WHAT YOU SHOULD DO:
State the number of lines in the listing below that contain the word "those", and nothing besides.

SOURCE DATA:
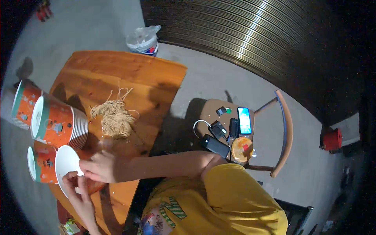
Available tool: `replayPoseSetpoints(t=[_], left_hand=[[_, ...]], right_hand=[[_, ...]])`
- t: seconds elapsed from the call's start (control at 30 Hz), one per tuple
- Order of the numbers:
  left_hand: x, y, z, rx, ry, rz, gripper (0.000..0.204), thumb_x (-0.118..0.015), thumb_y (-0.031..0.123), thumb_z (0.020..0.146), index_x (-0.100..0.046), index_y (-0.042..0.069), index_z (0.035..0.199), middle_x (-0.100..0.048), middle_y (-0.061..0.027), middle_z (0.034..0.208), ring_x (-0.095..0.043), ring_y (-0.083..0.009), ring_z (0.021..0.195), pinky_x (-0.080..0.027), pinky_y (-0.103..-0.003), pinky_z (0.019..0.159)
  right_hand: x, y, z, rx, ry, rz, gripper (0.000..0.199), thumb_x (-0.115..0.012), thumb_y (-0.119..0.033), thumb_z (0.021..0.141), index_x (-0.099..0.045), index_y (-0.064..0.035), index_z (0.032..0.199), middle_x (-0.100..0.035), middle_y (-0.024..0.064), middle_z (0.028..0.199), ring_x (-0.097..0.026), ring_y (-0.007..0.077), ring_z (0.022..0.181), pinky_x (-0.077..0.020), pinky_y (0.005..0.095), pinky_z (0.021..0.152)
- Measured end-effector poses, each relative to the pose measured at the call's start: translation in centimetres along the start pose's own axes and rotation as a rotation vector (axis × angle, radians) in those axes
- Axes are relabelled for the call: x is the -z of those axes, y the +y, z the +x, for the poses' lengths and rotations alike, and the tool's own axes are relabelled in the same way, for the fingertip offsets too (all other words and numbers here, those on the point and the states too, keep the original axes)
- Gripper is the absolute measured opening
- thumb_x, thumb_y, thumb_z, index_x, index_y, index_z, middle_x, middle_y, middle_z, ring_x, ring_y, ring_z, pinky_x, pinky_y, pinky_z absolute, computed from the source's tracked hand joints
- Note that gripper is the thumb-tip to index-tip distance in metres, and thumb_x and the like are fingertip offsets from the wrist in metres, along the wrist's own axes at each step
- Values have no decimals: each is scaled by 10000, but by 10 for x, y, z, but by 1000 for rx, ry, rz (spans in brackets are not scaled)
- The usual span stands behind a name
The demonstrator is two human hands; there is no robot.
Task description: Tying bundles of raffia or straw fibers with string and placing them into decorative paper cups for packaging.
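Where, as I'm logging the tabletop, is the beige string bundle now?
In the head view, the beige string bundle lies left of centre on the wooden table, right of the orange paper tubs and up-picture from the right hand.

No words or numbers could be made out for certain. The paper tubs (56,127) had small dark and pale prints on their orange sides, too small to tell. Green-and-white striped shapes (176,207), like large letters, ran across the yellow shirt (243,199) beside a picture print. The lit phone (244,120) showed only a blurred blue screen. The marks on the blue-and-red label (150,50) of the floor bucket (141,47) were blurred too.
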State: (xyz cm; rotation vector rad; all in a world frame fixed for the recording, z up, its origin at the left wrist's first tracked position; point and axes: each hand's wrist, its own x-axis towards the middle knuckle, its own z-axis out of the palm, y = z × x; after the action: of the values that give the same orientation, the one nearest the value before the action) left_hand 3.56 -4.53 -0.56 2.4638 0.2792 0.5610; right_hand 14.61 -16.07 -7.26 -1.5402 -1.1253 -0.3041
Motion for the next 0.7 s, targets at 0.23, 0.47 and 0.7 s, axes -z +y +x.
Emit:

EXERCISE OUTPUT:
2